Un imposant rassemblement a été organisé ce mercredi matin à la Maison de la Presse Tahar Djaout, située à Alger, par de nombreux journalistes soutenus par des activistes, des avocats et même des personnalités politiques à l’image de Zoubida Assoul du mouvement Mouwatana. 

A l’unisson, ces manifestants ont crié « Non, le Journalisme n’est pas un crime ! » Ils ont protesté vivement contre les multiples atteintes perpétrées à l’encontre des droits et dignité de plusieurs journalistes algériens emprisonnés récemment à l’image d’Abdou Semmar et de Merouane Boudiab, d’Algérie Part.

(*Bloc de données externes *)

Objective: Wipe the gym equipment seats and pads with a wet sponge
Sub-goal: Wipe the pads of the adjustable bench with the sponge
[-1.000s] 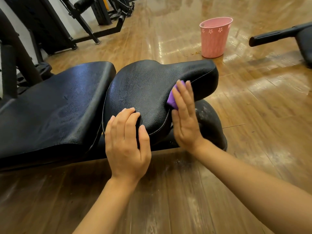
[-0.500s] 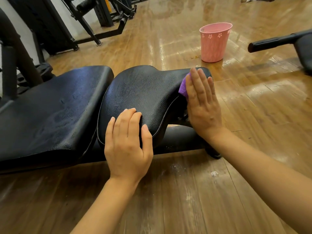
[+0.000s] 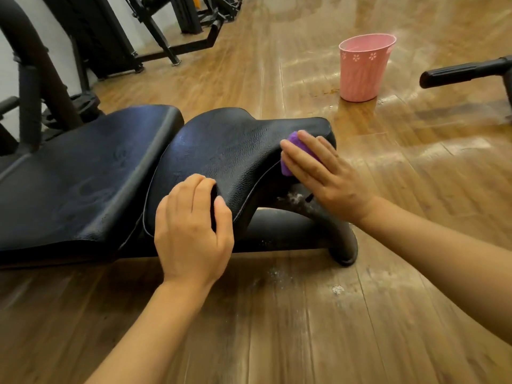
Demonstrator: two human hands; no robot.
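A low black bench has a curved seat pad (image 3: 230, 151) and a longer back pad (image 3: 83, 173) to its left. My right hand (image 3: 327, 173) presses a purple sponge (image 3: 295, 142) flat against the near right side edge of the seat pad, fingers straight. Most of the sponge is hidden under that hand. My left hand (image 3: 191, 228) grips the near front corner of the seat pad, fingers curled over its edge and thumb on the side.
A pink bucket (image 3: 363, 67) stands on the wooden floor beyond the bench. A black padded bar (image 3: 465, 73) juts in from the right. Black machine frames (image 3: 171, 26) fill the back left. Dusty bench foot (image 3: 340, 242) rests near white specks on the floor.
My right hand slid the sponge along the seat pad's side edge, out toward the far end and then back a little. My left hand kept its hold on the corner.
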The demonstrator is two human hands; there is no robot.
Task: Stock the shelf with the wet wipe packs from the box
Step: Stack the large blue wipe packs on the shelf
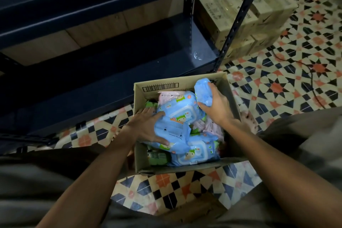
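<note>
- An open brown cardboard box (229,87) with a printed barcode on its far inner wall sits on the patterned tile floor (288,79), just in front of the dark blue metal shelf (103,72)
- Inside the box lie soft plastic wet wipe packs, jumbled: several light blue ones with cartoon prints, a pale pink pack (167,96) at the far side, and green packs (159,157) low along the left wall
- The left hand (146,127) reaches over the box's left wall; its grip is curled round a light blue pack (172,131), fingers over the upper edge, thumb along the lower one
- The right hand (216,105) has its grip wrapped round another light blue pack (202,90), held on end near the box's far right corner, above the other packs
- A third blue pack with a white flip lid (196,152) lies by the near wall
- Closed brown cartons (222,11) are stacked beyond the shelf's right upright
</note>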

Ce rassemblement est également une action de solidarité avec Adlène Mellah, le directeur du média en ligne Dzaïrpresse, qui croupit encore à la prison d’El-Harrach dans des conditions plus que déplorables.

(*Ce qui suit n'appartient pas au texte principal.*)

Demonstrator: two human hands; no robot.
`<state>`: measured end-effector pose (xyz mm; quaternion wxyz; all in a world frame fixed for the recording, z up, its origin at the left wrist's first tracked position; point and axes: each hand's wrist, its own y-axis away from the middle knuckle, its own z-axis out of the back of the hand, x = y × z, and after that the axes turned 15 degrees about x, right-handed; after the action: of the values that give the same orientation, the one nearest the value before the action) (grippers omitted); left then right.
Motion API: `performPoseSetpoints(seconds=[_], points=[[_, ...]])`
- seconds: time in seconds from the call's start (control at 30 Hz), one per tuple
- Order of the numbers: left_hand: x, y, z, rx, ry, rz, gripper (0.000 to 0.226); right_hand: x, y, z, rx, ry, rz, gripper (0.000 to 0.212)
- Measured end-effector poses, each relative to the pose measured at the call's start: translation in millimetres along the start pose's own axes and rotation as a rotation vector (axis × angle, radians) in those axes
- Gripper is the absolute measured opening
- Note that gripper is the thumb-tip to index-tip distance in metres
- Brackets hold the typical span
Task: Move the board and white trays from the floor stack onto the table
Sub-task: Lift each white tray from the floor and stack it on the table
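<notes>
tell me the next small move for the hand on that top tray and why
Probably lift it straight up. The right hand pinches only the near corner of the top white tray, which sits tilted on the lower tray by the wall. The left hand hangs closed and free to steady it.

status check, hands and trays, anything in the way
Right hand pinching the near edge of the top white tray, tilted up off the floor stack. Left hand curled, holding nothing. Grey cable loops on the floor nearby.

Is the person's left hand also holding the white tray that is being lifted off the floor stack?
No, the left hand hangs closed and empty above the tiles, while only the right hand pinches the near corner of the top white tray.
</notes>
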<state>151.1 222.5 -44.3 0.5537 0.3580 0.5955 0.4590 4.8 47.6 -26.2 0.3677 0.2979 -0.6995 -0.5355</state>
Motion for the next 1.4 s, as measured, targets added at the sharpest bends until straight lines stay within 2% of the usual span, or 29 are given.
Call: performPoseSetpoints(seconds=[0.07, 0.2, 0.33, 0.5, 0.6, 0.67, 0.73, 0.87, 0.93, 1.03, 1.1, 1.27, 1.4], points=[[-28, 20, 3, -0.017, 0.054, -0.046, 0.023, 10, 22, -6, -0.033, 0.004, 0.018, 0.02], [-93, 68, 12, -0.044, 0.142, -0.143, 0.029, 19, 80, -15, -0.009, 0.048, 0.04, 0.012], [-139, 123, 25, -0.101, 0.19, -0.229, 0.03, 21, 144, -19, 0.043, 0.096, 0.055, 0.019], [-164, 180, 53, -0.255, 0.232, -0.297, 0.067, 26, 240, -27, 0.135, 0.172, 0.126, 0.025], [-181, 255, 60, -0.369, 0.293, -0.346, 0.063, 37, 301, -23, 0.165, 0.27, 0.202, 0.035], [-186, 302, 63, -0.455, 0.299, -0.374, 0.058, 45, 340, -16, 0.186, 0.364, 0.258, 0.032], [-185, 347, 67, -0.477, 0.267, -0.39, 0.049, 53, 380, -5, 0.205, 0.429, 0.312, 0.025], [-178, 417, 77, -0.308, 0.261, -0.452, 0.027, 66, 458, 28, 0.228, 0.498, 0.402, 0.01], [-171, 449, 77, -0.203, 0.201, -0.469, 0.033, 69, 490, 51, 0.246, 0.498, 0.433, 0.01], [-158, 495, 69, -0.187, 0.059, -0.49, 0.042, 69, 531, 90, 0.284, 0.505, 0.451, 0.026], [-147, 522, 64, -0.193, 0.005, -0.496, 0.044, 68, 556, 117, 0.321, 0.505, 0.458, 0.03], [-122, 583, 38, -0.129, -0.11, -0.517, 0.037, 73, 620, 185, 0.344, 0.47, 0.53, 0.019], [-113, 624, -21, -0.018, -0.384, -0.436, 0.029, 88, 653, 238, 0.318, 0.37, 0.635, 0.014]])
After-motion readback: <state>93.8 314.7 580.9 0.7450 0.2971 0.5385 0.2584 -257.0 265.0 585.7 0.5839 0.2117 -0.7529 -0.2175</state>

Son procès en appel est prévu le 23 janvier prochain. Et les journalistes comme les activistes engagés en faveur de la démocratie et la défense des Droits de l’Homme en Algérie ont exigé  sa libération immédiate. Les participants à ce rassemblement ont réclamé enfin le respect de la neutralité des journalistes. Les dirigeants algériens tentent visiblement d’instrumentaliser les journalistes, tels des pions, sur leur échiquier politique, dans le but de mener leurs guerres de clans. Et ce sale jeu compromet dangereusement l’intégrité des journalistes algériens.